**Exercise aim**
Write the listing below out again in full, dropping its pictures.

**Material provided**
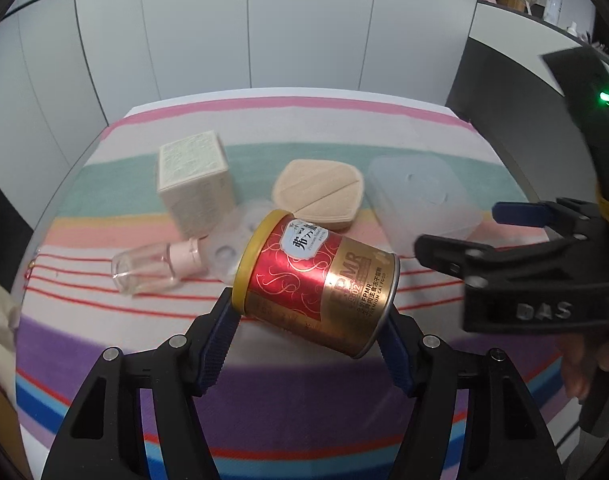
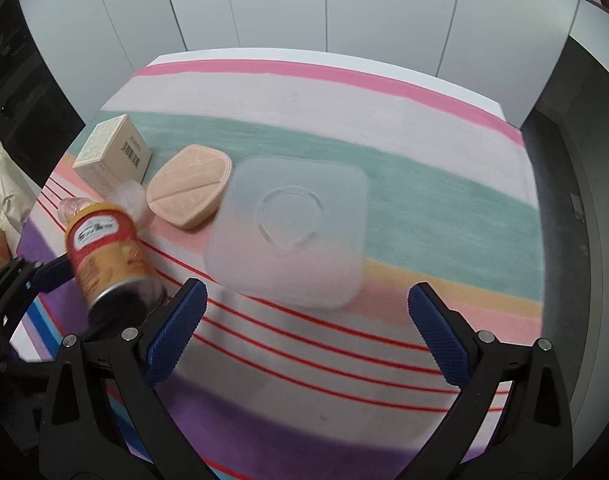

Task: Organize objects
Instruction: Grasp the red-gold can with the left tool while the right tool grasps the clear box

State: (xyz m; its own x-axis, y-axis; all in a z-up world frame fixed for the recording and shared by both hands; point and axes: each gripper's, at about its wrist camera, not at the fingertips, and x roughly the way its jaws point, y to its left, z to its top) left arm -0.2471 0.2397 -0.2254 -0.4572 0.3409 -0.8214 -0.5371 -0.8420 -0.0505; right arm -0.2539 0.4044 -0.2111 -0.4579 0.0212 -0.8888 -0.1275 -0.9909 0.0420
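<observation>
Gripping the red-and-gold can (image 1: 318,280), the left gripper (image 1: 308,320) hides its base — beside it, right gripper (image 2: 304,320) fingers spread, blurred frosted box (image 2: 292,232) ahead.

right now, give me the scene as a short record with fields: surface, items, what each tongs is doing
surface: striped cloth
items: can, box, tan pad, frosted lid, small clear bottle
left tongs: pads at both ends of the can, which is tilted
right tongs: open, nothing between the pads, pointed at the frosted lid
bottle: lying on its side beside the can
</observation>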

**Solved problem**
Task: Organize objects
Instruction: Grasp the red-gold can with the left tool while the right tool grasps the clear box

State: (xyz m; its own x-axis, y-axis; all in a z-up world frame fixed for the recording and shared by both hands; point and axes: each gripper's, at about its wrist camera, not at the fingertips, and x roughly the way its jaws point, y to its left, z to its top) left arm -0.2471 0.2397 -0.2254 -0.4572 0.3409 -0.8214 -0.5371 -0.8420 -0.0505; right arm -0.2539 0.4044 -0.2111 -0.4579 0.0212 -0.8888 -0.1275 -0.9909 0.0420
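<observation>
Gripping the red-and-gold can (image 1: 318,280), the left gripper (image 1: 308,320) hides its base — beside it, right gripper (image 2: 304,320) fingers spread, blurred frosted box (image 2: 292,232) ahead.

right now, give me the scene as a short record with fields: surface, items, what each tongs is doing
surface: striped cloth
items: can, box, tan pad, frosted lid, small clear bottle
left tongs: pads at both ends of the can, which is tilted
right tongs: open, nothing between the pads, pointed at the frosted lid
bottle: lying on its side beside the can
</observation>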

The response to this exercise is complete.